Required action: From the first line to the last, restate the records word for word, skipping the pictures.

Data records:
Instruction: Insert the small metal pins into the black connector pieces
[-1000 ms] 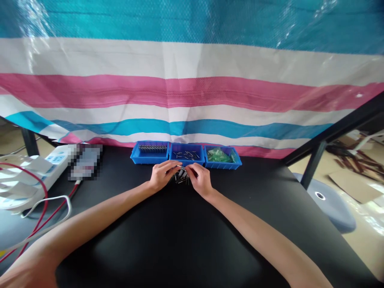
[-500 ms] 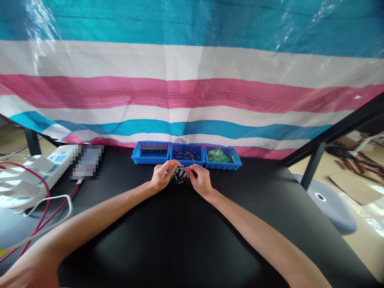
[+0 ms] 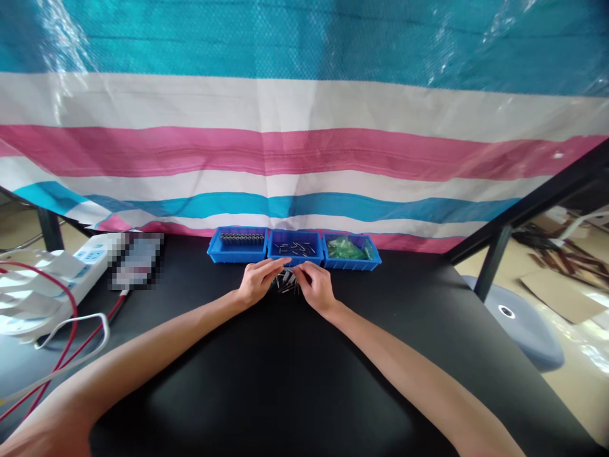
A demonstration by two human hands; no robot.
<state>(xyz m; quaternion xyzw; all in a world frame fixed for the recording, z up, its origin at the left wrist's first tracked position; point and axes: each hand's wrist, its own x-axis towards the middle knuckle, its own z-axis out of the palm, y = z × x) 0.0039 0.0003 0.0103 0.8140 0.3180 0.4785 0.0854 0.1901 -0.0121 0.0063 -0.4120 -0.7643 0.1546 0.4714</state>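
Observation:
Both hands meet over a small pile of thin metal pieces on the black table, just in front of the blue bins. My left hand is closed, fingers straight and pressed together, tips pointing at the right hand. My right hand pinches with thumb and forefinger at the pile's right side. Whatever lies between the fingertips is too small to make out. Right behind the hands, the middle blue bin holds loose thin metal pins.
The left blue bin contains rows of short metal cylinders; the right one holds green bagged items. A power strip, cables and a blurred-out device lie on the left. Striped sheeting hangs behind.
My left hand's fingers have straightened a little, reaching further over the pile. My right hand keeps nearly the same pinch. The view has shifted slightly.

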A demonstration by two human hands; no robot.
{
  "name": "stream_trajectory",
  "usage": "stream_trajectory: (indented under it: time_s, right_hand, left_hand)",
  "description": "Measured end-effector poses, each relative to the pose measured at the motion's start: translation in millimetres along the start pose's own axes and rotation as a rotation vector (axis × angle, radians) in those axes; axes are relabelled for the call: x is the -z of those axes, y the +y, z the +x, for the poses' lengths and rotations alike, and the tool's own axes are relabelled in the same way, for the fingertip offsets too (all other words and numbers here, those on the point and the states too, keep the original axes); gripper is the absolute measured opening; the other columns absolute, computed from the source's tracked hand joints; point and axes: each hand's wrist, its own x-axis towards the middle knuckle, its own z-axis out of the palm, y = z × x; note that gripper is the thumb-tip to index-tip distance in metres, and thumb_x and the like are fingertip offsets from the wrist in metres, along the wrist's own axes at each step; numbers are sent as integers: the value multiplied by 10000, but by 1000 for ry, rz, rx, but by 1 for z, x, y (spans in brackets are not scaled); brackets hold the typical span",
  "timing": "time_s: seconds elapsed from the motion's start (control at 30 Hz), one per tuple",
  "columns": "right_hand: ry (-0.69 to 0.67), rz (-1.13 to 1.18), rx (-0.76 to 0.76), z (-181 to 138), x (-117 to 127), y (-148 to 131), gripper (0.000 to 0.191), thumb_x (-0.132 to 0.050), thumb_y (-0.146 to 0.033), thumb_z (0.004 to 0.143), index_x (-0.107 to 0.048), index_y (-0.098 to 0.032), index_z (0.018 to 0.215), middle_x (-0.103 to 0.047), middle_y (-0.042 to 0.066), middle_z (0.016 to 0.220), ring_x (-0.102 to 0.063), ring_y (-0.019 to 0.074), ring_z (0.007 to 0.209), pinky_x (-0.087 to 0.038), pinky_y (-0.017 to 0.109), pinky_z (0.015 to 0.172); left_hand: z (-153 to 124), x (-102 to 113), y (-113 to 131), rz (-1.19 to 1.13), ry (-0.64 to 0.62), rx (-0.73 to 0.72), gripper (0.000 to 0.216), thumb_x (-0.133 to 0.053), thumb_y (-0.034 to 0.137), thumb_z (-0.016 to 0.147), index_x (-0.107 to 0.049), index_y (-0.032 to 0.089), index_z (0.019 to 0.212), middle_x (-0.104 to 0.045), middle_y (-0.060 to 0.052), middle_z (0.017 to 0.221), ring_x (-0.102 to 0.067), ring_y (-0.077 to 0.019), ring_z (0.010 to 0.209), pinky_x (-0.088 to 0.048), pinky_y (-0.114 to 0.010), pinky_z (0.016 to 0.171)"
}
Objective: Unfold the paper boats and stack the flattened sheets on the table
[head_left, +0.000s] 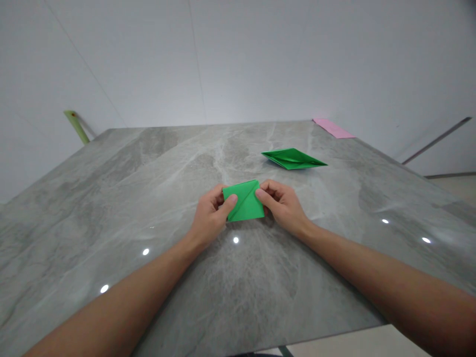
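Observation:
A small folded green paper [246, 202] with a diagonal crease is held just above the grey marble table [148, 188]. My left hand [208, 215] pinches its left edge, thumb on top. My right hand [283, 206] pinches its right edge in the same way. Both hands are closed on the paper, near the table's middle.
A second green paper [293, 158], folded into a long pointed shape, lies farther back on the right. A pink sheet [333, 128] rests at the table's far right corner. A green stick [77, 126] leans against the white wall at the left.

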Motion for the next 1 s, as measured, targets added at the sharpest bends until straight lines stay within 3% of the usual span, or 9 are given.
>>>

Problem solution:
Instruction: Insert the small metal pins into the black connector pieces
[-1000 ms] 
[-500 ms] 
[+0 ms] 
A demonstration by two human hands; no robot.
<state>(xyz m; quaternion xyzw; all in a world frame fixed for the recording, z up, its origin at the left wrist's first tracked position; point and axes: each hand's wrist, its own x-axis towards the middle knuckle, its own z-axis out of the palm, y = z × x) 0.0039 0.0003 0.0103 0.8140 0.3180 0.4785 0.0854 0.1901 -0.0121 0.0063 -0.4120 -0.7643 0.1546 0.4714</state>
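Observation:
Both hands meet over a small pile of thin metal pieces on the black table, just in front of the blue bins. My left hand is closed, fingers straight and pressed together, tips pointing at the right hand. My right hand pinches with thumb and forefinger at the pile's right side. Whatever lies between the fingertips is too small to make out. Right behind the hands, the middle blue bin holds loose thin metal pins.
The left blue bin contains rows of short metal cylinders; the right one holds green bagged items. A power strip, cables and a blurred-out device lie on the left. Striped sheeting hangs behind.
My left hand's fingers have straightened a little, reaching further over the pile. My right hand keeps nearly the same pinch. The view has shifted slightly.
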
A demonstration by two human hands; no robot.
{
  "name": "stream_trajectory",
  "usage": "stream_trajectory: (indented under it: time_s, right_hand, left_hand)",
  "description": "Measured end-effector poses, each relative to the pose measured at the motion's start: translation in millimetres along the start pose's own axes and rotation as a rotation vector (axis × angle, radians) in those axes; axes are relabelled for the call: x is the -z of those axes, y the +y, z the +x, for the poses' lengths and rotations alike, and the tool's own axes are relabelled in the same way, for the fingertip offsets too (all other words and numbers here, those on the point and the states too, keep the original axes); gripper is the absolute measured opening; the other columns absolute, computed from the source's tracked hand joints; point and axes: each hand's wrist, its own x-axis towards the middle knuckle, its own z-axis out of the palm, y = z × x; note that gripper is the thumb-tip to index-tip distance in metres, and thumb_x and the like are fingertip offsets from the wrist in metres, along the wrist's own axes at each step; numbers are sent as integers: the value multiplied by 10000, but by 1000 for ry, rz, rx, but by 1 for z, x, y (spans in brackets are not scaled); brackets hold the typical span",
  "timing": "time_s: seconds elapsed from the motion's start (control at 30 Hz), one per tuple",
  "columns": "right_hand: ry (-0.69 to 0.67), rz (-1.13 to 1.18), rx (-0.76 to 0.76), z (-181 to 138), x (-117 to 127), y (-148 to 131), gripper (0.000 to 0.191), thumb_x (-0.132 to 0.050), thumb_y (-0.146 to 0.033), thumb_z (0.004 to 0.143), index_x (-0.107 to 0.048), index_y (-0.098 to 0.032), index_z (0.018 to 0.215), middle_x (-0.103 to 0.047), middle_y (-0.042 to 0.066), middle_z (0.016 to 0.220), ring_x (-0.102 to 0.063), ring_y (-0.019 to 0.074), ring_z (0.007 to 0.209), pinky_x (-0.087 to 0.038), pinky_y (-0.017 to 0.109), pinky_z (0.015 to 0.172); left_hand: z (-153 to 124), x (-102 to 113), y (-113 to 131), rz (-1.19 to 1.13), ry (-0.64 to 0.62), rx (-0.73 to 0.72), gripper (0.000 to 0.216), thumb_x (-0.133 to 0.053), thumb_y (-0.034 to 0.137), thumb_z (-0.016 to 0.147), index_x (-0.107 to 0.049), index_y (-0.032 to 0.089), index_z (0.019 to 0.212), middle_x (-0.104 to 0.045), middle_y (-0.060 to 0.052), middle_z (0.017 to 0.221), ring_x (-0.102 to 0.067), ring_y (-0.077 to 0.019), ring_z (0.010 to 0.209), pinky_x (-0.088 to 0.048), pinky_y (-0.114 to 0.010), pinky_z (0.016 to 0.171)"
}
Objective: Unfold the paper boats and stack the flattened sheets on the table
[head_left, +0.000s] 
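Observation:
A small folded green paper [246, 202] with a diagonal crease is held just above the grey marble table [148, 188]. My left hand [208, 215] pinches its left edge, thumb on top. My right hand [283, 206] pinches its right edge in the same way. Both hands are closed on the paper, near the table's middle.
A second green paper [293, 158], folded into a long pointed shape, lies farther back on the right. A pink sheet [333, 128] rests at the table's far right corner. A green stick [77, 126] leans against the white wall at the left.
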
Motion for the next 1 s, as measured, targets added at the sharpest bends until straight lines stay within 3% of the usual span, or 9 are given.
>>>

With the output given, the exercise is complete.